The CLI GUI takes on Packages


Second generation packaging via the Salesforce CLI is awesome, but it's the area I spend most of my time remembering what parameters it supports, as well as figuring out the ids or names of the packages I'm working with.

I've actually had this functionality in the GUI for a while now, but I hadn't been using it in anger across all the various package types, so I didn't publicise it. Since then I've used it to create managed, unlocked and org dependent packages, and base and extension packages, so I think it's good enough to unleash on the world. The examples below are based on the org-dependent package that I created for London's Calling 2021.


The updated commands configuration file in the repo adds support for five package commands in their own tab:

(I have them in the order that I typically use them on a day to day basis, but they can easily be reordered by updating the commands.js file).

Create Package

Typically only used when I start a project, the Create Package command will default to the configured dev hub if there is one, but I can change it if for some reason I want to use another.

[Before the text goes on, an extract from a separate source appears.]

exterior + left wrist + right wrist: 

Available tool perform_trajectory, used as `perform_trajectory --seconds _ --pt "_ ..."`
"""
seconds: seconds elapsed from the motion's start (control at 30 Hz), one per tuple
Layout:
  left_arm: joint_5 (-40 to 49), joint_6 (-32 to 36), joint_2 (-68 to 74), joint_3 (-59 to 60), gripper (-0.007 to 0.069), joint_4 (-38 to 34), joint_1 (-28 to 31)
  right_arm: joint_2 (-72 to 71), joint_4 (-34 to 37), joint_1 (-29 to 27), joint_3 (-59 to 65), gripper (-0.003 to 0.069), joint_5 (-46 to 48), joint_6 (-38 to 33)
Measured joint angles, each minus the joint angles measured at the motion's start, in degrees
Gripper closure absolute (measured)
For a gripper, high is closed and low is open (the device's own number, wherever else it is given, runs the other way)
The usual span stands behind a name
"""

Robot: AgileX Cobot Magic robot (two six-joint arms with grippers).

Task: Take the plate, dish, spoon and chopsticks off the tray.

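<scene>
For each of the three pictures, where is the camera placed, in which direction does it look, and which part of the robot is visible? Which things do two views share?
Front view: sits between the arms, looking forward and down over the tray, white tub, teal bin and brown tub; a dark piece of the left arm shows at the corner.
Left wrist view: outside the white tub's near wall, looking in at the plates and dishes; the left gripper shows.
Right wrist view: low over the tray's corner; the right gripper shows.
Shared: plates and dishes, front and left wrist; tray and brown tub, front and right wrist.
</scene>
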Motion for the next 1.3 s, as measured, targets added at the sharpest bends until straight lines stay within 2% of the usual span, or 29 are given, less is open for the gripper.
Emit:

Only dev hub orgs appear in the select list. The Path parameter will be used to update the packageDirectories property from the sfdx-project.json file.

Create Version

This is probably the command I use most when developing packages - creating a new version in the hope that I've finally fixed that elusive bug, but expecting further disappointment! 

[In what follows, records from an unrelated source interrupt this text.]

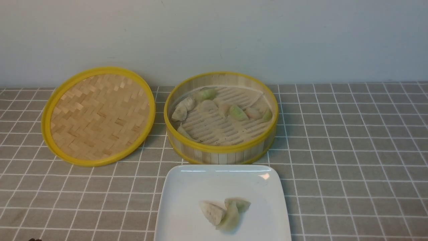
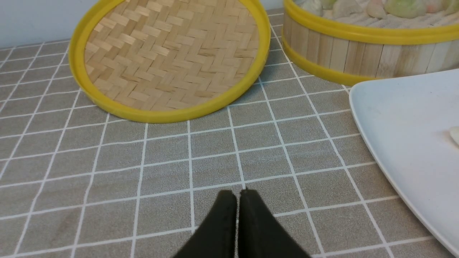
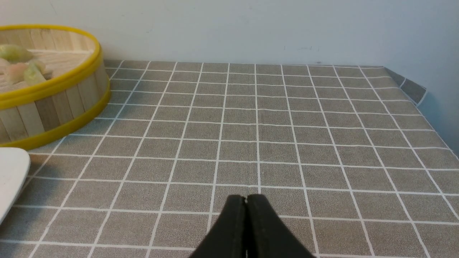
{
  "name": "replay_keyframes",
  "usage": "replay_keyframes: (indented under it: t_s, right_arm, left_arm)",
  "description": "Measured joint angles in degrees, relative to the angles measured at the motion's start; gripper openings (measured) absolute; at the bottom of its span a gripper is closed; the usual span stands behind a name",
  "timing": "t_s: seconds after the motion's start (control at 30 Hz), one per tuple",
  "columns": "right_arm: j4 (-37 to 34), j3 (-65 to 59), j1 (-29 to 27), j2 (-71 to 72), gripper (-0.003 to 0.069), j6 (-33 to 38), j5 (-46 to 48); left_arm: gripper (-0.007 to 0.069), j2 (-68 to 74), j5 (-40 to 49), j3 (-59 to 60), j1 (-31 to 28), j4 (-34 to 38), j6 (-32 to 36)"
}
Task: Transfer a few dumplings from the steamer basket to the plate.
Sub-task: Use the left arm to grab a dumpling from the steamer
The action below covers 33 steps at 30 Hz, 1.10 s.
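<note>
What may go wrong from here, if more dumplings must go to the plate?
The basket dumplings crowd together, some against the wall of the steamer basket: a grasp may drag a neighbour or bump the rim. The plate already holds leaning dumplings; another could knock them apart.
</note>
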State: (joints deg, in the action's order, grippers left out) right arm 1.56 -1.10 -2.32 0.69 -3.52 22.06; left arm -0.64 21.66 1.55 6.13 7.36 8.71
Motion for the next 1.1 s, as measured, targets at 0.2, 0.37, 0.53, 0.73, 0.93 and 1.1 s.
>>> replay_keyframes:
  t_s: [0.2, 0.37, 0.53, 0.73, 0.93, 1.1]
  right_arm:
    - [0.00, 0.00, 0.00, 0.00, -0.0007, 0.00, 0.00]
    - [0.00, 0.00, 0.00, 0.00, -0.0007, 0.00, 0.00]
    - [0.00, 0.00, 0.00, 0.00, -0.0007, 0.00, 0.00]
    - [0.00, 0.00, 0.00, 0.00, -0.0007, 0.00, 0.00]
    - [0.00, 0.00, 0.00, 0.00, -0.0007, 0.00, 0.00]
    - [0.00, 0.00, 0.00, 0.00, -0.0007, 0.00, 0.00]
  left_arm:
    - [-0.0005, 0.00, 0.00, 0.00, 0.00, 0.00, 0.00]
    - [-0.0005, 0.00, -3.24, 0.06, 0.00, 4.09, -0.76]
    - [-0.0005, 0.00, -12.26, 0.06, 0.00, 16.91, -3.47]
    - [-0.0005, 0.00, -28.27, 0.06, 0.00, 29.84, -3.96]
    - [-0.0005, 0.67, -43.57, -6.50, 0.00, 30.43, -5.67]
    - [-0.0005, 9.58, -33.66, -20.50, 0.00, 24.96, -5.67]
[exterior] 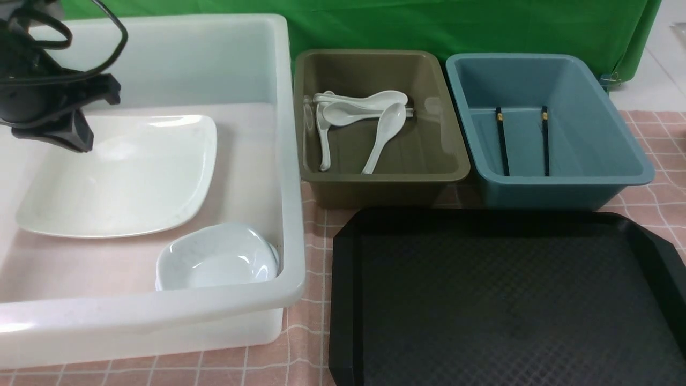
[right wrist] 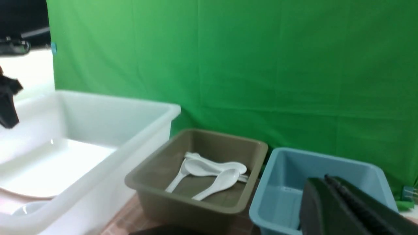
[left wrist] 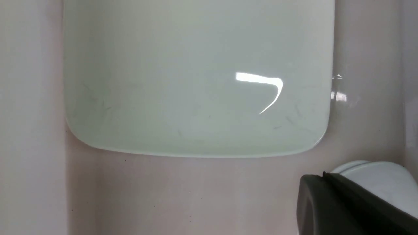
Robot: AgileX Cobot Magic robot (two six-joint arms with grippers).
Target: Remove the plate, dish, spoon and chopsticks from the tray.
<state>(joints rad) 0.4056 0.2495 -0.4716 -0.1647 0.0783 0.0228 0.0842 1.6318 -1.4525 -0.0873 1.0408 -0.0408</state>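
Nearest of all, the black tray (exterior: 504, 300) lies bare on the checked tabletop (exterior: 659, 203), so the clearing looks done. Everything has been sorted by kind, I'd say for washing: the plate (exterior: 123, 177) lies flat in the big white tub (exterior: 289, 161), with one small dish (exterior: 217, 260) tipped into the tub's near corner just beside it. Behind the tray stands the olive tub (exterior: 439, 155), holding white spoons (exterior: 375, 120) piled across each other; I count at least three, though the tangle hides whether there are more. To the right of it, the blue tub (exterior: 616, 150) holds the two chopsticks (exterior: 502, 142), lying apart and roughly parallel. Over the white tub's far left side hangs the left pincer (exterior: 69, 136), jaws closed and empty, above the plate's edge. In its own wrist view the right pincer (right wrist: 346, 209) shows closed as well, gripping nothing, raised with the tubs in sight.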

When I click the Get Packages button, the available packages managed by the dev hub are retrieved and the sfdx-project.json checked to see if there is already a package defined that it can default to. I can choose any other package if I need to.

The other parameter of note is Definition File - when you create a second generation package, there's no developer edition where the code lives, so something like a scratch org is created as part of the upload process, where the code is deployed, tests run etc. Most of the time I just specify my existing scratch org definition file (config/project-scratch-def.json), but very occasionally I'll have a different shape required for the upload and create a dedicated file.

I can specify a key (password) required to install the package, or bypass this. And I always specify a long wait, as if the command doesn't finish synchronously then the details of the version don't get written to the sfdx-project.json.

Promote Version

There's always a bit of Stockholm Syndrome about this command when developing a package. At the start, I'll do pretty much anything rather promote the version to fix the functionality and commit myself to the package contents, but after a few versions I'll be executing it without a second thought.

As before, the Get Packages button retrieves the packages being administered by the dev hub. Get Package Versions retrieves the versions for the selected package, saving me remembering names or ids. It also only shows my versions that haven't been promoted:

List Packages

A simple command - as it's name suggests it lists the packages currently being administered by the dev hub. 

The package information is shown in the log panel, which automatically opens when the command is executed:

List Package Versions

Again, does exactly what it says on the tin. 

Although this time I can reduce the results based on the when the version was created or modified, and limit it to released versions only. These parameters might seem unnecessary when you are starting out with a package, but after a few years and 100+ versions, you'll be glad of them.

Wrap Up

As usual, I've tested these commands on MacOS and Windows 10, but if you come across any issues feel free to raise them at the Github repository.